* **EXERCISE**:
Each and every line below goes into your answer unchanged, but leave out the images.

* **DATA BELOW**:
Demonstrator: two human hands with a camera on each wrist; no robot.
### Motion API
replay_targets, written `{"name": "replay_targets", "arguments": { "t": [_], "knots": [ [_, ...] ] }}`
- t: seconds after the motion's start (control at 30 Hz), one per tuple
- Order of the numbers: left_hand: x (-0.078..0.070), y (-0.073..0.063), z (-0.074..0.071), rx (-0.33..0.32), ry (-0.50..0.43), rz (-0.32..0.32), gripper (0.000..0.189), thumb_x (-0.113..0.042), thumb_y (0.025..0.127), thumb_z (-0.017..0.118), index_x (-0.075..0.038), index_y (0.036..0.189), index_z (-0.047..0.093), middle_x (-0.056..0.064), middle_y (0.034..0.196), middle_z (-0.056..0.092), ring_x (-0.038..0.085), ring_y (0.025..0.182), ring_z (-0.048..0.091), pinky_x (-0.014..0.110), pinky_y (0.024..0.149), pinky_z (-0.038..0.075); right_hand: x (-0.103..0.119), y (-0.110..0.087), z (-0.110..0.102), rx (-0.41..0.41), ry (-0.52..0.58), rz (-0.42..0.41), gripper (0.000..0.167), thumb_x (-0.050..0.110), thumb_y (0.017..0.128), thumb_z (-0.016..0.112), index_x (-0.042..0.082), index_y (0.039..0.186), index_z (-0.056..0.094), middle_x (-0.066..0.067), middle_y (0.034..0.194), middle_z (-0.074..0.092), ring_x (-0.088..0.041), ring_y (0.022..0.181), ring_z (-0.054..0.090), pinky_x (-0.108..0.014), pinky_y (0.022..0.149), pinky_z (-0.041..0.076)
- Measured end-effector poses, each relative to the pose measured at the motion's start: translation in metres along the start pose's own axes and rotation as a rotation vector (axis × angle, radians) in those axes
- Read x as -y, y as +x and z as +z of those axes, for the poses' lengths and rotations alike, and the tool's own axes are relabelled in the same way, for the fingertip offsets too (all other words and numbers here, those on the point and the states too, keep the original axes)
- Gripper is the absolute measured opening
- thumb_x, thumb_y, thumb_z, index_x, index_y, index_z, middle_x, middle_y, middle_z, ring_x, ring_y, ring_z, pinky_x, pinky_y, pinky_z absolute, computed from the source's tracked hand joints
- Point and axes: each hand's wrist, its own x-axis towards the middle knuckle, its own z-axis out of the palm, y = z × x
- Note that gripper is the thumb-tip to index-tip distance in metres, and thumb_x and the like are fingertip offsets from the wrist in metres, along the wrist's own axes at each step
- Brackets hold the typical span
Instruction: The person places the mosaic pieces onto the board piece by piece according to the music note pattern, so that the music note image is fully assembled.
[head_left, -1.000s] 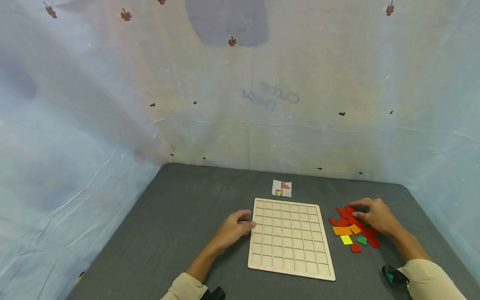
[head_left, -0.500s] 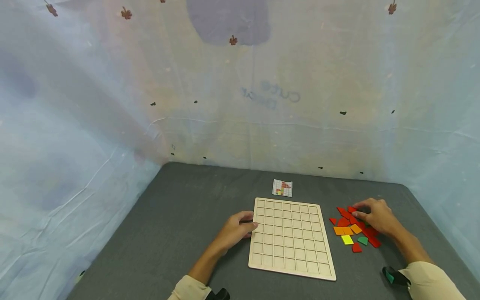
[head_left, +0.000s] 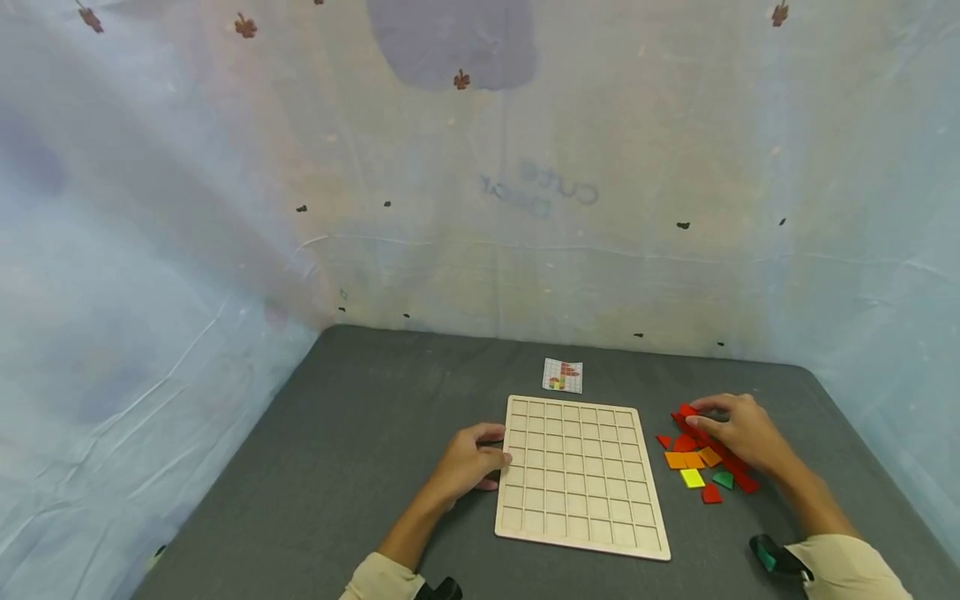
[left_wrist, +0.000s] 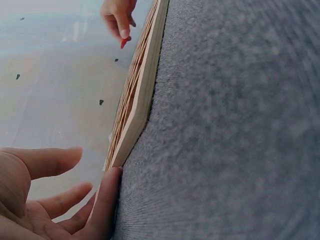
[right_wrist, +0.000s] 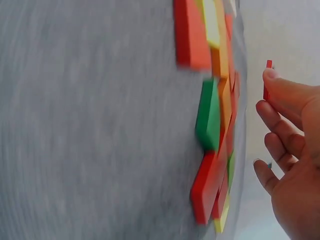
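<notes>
My right hand pinches a small flat red tile between thumb and forefinger, raised over the far side of a loose heap of coloured tiles. Red tiles make up most of that heap, with orange tiles, a yellow tile and a green tile among them. Left of the heap lies a wooden grid board, its square cells bare. Beside its left edge rests my left hand; one fingertip meets the board's side in the left wrist view, and the thumb stands apart.
A small printed card with a coloured grid pattern lies just beyond the board. The dark grey tabletop ends at a pale patterned sheet hung behind and at the sides. A black wrist device sits by the right sleeve.
My right hand has lifted slightly and moved left, a red tile now held clear of the heap. The left hand stays at the board's edge, and the board has not shifted.
</notes>
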Motion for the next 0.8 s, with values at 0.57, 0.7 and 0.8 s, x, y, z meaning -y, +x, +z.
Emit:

* **ANSWER TO THIS EXERCISE**:
Demonstrator: two human hands with a camera on each wrist; no robot.
### Motion API
replay_targets, written `{"name": "replay_targets", "arguments": { "t": [_], "knots": [ [_, ...] ] }}`
- t: seconds after the motion's start (control at 30 Hz), one per tuple
- Order of the numbers: left_hand: x (-0.078..0.070), y (-0.073..0.063), z (-0.074..0.071), rx (-0.33..0.32), ry (-0.50..0.43), rz (-0.32..0.32), gripper (0.000..0.189), thumb_x (-0.113..0.042), thumb_y (0.025..0.127), thumb_z (-0.017..0.118), index_x (-0.075..0.038), index_y (0.036..0.189), index_z (-0.047..0.093), middle_x (-0.056..0.064), middle_y (0.034..0.196), middle_z (-0.056..0.092), ring_x (-0.038..0.085), ring_y (0.025..0.182), ring_z (-0.048..0.091), pinky_x (-0.014..0.110), pinky_y (0.024..0.149), pinky_z (-0.038..0.075); right_hand: x (-0.103..0.119), y (-0.110..0.087), z (-0.110..0.102), rx (-0.41..0.41), ry (-0.52..0.58), rz (-0.42..0.41), gripper (0.000..0.167), thumb_x (-0.050..0.110), thumb_y (0.017..0.128), thumb_z (-0.016..0.112), index_x (-0.042..0.082), index_y (0.039..0.186), index_z (-0.056..0.094), middle_x (-0.066..0.067), middle_y (0.034..0.194), middle_z (-0.074..0.092), ring_x (-0.088..0.041), ring_y (0.022..0.181), ring_z (-0.054..0.090), pinky_x (-0.108..0.014), pinky_y (0.022..0.149), pinky_z (-0.041..0.076)
- Measured end-effector poses, each relative to the pose measured at the motion's start: translation in metres along the start pose's own axes and rotation as a rotation vector (axis × angle, radians) in those axes
- Read x as -y, y as +x and z as +z of those axes, for the poses' lengths and rotations alike, and the tool's own axes are relabelled in the same way, for the fingertip offsets too (all other words and numbers here, those on the point and the states too, keep the original axes)
- Gripper is the absolute measured opening
- thumb_x, thumb_y, thumb_z, index_x, index_y, index_z, middle_x, middle_y, middle_z, ring_x, ring_y, ring_z, pinky_x, pinky_y, pinky_z absolute, computed from the source's tracked hand joints
- Point and axes: each hand's wrist, its own x-axis towards the middle knuckle, its own z-axis out of the palm, y = z × x
- Note that gripper is the thumb-tip to index-tip distance in metres, and thumb_x and the like are fingertip offsets from the wrist in metres, along the wrist's own axes at each step
- Brackets hold the typical span
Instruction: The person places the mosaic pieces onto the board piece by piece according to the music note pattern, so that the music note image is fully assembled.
[head_left, -1.000s] 
[head_left, -0.500s] 
[head_left, +0.000s] 
[left_wrist, +0.000s] 
[right_wrist, +0.000s] 
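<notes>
My right hand pinches a small flat red tile between thumb and forefinger, raised over the far side of a loose heap of coloured tiles. Red tiles make up most of that heap, with orange tiles, a yellow tile and a green tile among them. Left of the heap lies a wooden grid board, its square cells bare. Beside its left edge rests my left hand; one fingertip meets the board's side in the left wrist view, and the thumb stands apart.
A small printed card with a coloured grid pattern lies just beyond the board. The dark grey tabletop ends at a pale patterned sheet hung behind and at the sides. A black wrist device sits by the right sleeve.
My right hand has lifted slightly and moved left, a red tile now held clear of the heap. The left hand stays at the board's edge, and the board has not shifted.
</notes>
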Motion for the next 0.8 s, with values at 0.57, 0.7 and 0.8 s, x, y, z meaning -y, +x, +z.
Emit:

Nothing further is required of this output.